_How to complete this task_: Among the records below, find the lines with the word "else" and copy them.

┄┄┄┄┄┄┄┄┄┄┄┄┄┄┄┄┄┄┄┄

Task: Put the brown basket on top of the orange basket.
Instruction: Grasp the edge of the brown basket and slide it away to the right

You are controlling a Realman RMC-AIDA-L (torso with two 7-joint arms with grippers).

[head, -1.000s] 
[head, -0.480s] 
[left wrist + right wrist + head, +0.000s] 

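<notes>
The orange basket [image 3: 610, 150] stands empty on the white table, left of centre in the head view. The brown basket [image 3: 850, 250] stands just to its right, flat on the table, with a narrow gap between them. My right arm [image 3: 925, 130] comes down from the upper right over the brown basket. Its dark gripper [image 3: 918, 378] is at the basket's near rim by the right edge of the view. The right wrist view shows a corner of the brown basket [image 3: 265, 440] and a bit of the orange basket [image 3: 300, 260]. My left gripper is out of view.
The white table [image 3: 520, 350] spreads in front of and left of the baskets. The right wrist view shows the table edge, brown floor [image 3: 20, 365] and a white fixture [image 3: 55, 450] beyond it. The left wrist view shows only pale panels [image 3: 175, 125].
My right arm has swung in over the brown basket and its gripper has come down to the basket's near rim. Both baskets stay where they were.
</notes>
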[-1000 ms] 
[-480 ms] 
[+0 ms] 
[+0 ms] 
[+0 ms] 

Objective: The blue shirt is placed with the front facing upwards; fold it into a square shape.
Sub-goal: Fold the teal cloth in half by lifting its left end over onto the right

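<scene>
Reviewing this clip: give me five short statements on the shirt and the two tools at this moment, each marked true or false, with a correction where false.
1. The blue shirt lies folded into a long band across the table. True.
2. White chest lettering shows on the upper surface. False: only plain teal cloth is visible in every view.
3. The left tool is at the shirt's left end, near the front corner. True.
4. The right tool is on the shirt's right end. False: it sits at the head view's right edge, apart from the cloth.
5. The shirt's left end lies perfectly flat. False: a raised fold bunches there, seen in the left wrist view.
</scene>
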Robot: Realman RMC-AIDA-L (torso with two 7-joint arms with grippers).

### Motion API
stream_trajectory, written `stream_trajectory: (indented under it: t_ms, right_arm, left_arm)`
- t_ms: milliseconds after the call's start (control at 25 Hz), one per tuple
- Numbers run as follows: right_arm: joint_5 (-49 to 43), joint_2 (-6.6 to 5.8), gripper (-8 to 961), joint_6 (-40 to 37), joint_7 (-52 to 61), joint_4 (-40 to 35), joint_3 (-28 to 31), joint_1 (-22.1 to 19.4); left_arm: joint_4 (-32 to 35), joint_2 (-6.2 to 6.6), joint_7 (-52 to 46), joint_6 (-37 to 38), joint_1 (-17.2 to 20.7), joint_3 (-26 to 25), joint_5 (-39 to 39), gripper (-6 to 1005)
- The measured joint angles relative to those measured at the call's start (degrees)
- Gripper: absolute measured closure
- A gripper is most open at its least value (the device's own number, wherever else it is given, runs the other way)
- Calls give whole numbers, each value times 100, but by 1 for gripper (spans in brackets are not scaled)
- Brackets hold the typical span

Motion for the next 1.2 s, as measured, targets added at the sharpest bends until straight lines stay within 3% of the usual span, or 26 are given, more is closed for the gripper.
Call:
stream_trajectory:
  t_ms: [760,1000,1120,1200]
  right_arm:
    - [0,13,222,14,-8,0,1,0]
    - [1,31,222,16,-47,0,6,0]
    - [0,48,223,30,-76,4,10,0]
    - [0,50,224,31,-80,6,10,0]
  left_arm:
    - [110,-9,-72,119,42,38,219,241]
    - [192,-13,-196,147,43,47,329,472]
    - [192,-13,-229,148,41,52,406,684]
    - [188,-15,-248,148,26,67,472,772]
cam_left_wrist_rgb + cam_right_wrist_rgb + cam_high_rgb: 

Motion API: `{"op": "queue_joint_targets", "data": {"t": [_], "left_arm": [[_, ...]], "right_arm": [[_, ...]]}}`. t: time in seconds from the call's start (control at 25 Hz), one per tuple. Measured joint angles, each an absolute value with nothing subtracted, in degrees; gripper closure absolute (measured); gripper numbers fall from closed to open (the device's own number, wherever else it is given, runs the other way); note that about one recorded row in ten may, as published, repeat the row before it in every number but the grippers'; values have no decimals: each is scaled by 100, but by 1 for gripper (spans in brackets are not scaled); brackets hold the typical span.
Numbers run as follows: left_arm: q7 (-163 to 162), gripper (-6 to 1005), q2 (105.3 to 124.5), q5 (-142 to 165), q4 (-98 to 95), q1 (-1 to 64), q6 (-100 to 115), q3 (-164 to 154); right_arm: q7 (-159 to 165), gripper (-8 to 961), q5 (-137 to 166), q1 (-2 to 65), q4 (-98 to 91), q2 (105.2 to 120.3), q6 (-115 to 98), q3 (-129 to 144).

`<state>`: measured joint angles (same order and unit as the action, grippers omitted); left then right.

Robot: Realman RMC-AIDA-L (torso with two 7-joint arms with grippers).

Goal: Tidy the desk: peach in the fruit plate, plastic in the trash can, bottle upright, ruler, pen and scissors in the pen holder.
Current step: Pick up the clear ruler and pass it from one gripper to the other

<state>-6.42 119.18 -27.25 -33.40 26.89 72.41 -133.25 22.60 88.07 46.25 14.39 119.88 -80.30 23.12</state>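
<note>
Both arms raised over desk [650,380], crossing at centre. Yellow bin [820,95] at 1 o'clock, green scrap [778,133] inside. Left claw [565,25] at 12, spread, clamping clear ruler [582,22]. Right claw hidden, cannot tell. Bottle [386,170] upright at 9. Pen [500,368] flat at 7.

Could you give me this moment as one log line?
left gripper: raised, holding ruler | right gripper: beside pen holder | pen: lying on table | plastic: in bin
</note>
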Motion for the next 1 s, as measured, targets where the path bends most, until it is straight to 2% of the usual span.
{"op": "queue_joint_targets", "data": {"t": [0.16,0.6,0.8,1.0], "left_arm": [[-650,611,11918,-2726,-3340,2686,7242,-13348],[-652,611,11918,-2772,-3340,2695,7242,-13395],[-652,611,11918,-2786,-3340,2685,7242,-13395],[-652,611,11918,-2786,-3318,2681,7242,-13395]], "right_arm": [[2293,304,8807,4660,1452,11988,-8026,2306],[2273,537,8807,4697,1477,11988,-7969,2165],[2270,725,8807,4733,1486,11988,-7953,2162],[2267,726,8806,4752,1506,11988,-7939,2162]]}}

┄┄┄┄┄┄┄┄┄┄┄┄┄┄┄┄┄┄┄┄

_Task output_:
- A gripper is most open at its least value (the device's own number, wherever else it is given, runs the other way)
Motion API: `{"op": "queue_joint_targets", "data": {"t": [_], "left_arm": [[_, ...]], "right_arm": [[_, ...]]}}`. t: time in seconds from the call's start (control at 25 Hz), one per tuple. Measured joint angles, each an absolute value with nothing subtracted, in degrees; gripper closure absolute (measured); gripper numbers fall from closed to open (the device's own number, wherever else it is given, runs the other way); note that about one recorded row in ten may, as published, repeat the row before it in every number but the grippers'; values have no decimals: each is scaled by 100, but by 1 for gripper (spans in brackets are not scaled); brackets hold the typical span.

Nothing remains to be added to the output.